Top of Collected data

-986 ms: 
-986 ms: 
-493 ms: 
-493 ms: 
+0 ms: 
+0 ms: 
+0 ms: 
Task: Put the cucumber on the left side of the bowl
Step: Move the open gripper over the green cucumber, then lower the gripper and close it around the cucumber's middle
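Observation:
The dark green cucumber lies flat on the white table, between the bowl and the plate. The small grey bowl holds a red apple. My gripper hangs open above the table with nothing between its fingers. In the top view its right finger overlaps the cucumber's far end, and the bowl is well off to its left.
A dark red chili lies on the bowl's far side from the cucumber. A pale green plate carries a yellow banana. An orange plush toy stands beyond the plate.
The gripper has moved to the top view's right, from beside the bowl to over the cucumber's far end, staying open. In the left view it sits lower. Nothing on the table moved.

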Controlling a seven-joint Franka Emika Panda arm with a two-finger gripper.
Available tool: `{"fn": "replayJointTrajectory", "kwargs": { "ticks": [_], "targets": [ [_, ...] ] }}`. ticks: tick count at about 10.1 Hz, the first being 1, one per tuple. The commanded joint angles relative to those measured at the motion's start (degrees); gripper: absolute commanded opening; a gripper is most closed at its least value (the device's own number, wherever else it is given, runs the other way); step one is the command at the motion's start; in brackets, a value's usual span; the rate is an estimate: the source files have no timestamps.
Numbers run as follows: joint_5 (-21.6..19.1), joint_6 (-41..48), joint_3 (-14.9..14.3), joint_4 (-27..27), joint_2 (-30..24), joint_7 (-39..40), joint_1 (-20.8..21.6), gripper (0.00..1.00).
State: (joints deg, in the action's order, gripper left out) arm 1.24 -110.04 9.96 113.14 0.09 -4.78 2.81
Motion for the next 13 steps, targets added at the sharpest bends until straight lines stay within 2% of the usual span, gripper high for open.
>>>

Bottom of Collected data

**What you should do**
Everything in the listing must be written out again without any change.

**Task solution**
-986 ms: 
-986 ms: 
-493 ms: 
-493 ms: 
+0 ms: 
+0 ms: 
+0 ms: 
Task: Put the cucumber on the left side of the bowl
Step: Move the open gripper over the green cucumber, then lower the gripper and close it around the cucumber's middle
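Observation:
The dark green cucumber lies flat on the white table, between the bowl and the plate. The small grey bowl holds a red apple. My gripper hangs open above the table with nothing between its fingers. In the top view its right finger overlaps the cucumber's far end, and the bowl is well off to its left.
A dark red chili lies on the bowl's far side from the cucumber. A pale green plate carries a yellow banana. An orange plush toy stands beyond the plate.
The gripper has moved to the top view's right, from beside the bowl to over the cucumber's far end, staying open. In the left view it sits lower. Nothing on the table moved.
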
Controlling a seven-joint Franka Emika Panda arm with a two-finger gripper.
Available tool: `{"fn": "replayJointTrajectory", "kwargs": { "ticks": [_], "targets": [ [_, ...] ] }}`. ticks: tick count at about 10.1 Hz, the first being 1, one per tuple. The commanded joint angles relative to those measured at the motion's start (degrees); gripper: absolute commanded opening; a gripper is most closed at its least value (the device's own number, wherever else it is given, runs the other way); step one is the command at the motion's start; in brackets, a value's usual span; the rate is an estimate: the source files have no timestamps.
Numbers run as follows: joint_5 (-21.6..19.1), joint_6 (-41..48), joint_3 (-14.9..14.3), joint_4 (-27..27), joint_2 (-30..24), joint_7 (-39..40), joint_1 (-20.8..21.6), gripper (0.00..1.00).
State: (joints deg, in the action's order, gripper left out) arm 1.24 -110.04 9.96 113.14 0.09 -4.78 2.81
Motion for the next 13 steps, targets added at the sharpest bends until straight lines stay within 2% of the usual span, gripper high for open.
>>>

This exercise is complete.